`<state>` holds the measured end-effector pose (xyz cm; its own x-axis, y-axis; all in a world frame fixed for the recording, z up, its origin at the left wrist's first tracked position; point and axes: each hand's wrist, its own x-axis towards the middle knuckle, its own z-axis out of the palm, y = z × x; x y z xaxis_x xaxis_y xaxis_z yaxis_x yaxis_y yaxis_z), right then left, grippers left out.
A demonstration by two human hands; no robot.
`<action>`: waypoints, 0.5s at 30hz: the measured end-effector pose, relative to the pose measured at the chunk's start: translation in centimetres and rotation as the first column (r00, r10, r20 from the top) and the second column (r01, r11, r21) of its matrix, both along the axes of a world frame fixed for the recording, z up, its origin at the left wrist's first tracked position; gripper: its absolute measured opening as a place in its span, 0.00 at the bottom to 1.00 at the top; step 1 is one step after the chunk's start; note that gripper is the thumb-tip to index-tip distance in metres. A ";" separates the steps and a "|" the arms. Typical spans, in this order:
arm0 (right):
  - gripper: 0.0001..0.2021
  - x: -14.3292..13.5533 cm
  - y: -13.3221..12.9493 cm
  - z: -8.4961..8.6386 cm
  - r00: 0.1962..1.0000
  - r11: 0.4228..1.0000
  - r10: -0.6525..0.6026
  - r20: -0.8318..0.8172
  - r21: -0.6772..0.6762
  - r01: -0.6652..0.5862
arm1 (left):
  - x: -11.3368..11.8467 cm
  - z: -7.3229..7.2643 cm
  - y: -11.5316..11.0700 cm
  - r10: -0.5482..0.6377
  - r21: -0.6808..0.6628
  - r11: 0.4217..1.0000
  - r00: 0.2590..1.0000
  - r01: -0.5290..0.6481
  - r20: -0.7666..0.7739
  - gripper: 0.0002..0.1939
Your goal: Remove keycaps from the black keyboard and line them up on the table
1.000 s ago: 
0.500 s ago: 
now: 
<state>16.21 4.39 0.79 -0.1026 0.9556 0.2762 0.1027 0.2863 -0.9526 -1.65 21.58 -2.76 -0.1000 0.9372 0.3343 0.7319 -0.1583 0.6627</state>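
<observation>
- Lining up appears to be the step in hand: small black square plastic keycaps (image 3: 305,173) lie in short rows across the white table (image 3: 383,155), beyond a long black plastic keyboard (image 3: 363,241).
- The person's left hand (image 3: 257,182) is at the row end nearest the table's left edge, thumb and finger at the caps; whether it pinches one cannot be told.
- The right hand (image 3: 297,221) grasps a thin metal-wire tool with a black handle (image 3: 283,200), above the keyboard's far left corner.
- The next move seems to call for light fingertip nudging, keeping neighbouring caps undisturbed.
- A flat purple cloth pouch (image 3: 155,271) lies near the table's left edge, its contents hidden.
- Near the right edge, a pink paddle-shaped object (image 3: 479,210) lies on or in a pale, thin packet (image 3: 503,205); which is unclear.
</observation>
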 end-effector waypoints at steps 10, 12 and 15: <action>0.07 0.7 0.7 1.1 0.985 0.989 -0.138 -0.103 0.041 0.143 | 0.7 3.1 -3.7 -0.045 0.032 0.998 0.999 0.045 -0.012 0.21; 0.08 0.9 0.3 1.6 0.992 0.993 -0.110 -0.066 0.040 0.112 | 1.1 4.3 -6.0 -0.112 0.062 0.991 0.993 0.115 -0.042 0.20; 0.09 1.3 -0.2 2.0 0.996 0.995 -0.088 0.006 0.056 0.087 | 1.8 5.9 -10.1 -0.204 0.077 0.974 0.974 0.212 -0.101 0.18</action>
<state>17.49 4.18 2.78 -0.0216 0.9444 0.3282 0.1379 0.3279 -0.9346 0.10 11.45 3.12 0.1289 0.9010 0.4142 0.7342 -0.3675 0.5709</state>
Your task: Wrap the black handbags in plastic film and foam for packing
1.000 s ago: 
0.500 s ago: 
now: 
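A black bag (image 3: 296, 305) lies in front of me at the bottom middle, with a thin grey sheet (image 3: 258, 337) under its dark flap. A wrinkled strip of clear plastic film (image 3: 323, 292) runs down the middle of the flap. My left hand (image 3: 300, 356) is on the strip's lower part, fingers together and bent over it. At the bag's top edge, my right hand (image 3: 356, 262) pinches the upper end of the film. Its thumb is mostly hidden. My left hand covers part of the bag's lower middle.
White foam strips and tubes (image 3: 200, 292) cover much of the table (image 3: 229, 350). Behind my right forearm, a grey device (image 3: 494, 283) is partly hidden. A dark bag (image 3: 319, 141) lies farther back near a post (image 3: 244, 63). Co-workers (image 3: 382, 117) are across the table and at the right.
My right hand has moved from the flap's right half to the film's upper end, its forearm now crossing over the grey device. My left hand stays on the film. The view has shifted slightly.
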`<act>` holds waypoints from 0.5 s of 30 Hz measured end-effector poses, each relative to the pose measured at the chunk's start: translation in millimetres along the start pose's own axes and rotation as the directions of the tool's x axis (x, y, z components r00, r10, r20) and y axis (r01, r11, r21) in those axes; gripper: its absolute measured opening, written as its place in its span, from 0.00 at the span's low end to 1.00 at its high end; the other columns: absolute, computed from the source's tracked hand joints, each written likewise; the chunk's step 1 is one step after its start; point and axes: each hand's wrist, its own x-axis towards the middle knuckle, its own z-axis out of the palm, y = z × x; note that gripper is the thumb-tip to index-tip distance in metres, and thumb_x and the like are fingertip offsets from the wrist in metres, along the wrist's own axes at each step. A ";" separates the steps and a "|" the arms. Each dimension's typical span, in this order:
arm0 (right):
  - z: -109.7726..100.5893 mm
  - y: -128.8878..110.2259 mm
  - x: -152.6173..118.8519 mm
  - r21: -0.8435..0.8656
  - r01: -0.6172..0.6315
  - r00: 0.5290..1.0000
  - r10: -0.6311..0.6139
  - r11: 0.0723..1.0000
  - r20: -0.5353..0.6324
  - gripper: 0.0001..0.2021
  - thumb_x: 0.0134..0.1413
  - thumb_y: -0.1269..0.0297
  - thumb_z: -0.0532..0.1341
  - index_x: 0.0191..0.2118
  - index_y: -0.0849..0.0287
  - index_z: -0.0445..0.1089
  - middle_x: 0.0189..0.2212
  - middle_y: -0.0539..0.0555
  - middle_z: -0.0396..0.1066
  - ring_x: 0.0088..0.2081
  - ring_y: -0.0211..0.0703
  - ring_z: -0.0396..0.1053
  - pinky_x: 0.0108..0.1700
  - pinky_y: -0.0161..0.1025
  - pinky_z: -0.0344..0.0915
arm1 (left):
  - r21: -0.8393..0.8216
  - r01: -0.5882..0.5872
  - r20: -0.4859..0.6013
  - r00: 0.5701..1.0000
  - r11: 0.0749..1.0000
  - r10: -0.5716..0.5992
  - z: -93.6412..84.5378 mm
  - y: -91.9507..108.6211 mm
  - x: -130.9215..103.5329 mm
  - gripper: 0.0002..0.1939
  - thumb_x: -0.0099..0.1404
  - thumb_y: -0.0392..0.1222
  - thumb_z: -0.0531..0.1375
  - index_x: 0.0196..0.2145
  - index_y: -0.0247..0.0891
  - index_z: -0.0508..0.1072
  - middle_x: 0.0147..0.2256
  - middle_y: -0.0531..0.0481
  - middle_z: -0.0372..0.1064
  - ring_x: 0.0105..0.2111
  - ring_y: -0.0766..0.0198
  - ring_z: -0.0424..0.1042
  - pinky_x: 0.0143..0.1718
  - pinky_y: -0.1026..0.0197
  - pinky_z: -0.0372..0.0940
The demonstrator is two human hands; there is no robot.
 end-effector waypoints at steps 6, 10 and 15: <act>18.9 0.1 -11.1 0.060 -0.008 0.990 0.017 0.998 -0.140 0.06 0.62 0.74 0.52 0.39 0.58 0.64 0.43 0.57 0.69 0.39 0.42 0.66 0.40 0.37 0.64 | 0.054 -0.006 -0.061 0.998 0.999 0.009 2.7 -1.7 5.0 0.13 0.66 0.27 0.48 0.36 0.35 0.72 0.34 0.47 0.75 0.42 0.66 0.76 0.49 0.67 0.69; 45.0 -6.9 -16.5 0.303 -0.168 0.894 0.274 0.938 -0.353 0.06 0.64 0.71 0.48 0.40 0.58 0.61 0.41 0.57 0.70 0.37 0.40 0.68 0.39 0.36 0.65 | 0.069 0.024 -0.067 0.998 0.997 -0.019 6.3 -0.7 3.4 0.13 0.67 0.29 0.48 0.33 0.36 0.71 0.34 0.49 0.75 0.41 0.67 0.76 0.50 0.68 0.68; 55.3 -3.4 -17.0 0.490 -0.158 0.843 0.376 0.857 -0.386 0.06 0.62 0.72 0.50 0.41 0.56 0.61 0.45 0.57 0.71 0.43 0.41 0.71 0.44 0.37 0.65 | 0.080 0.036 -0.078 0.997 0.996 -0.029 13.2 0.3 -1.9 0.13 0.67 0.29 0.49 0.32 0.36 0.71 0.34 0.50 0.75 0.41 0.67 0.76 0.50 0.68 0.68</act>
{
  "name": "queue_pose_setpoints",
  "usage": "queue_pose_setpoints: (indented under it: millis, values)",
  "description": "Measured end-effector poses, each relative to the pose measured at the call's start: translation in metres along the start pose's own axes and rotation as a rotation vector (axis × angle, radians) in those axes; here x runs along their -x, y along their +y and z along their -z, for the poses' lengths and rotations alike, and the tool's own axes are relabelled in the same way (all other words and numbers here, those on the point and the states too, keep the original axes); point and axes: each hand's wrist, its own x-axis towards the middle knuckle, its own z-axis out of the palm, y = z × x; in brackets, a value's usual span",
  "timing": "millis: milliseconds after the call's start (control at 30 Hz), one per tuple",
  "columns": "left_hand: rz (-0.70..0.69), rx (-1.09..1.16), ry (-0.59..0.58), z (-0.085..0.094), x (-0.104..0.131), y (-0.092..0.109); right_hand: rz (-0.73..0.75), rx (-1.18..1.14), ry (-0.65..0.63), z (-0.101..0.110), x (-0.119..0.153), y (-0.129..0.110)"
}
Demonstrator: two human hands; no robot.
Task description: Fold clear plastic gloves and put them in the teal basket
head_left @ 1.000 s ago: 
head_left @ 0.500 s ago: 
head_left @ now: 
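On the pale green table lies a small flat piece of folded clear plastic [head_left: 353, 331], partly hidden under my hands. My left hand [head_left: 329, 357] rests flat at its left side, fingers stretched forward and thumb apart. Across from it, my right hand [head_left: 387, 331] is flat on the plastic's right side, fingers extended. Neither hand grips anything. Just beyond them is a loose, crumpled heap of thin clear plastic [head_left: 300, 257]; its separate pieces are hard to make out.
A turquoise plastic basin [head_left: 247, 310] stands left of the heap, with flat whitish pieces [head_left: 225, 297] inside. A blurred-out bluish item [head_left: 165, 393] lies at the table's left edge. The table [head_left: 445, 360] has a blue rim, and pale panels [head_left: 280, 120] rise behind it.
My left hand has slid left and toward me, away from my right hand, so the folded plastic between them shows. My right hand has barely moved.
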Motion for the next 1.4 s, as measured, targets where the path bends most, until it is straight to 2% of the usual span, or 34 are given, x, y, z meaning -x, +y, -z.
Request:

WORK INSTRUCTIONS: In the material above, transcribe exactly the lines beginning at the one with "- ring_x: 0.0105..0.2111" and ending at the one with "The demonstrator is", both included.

OUTPUT OF THE TASK:
  - ring_x: 0.0105..0.2111
  - ring_y: -0.0766..0.0198
  - ring_z: -0.0424..0.1042
  - pinky_x: 0.0143..0.1718
  - pinky_y: -0.1026..0.0197
  - pinky_z: -0.0372..0.0940
The demonstrator is two human hands; there is no robot.

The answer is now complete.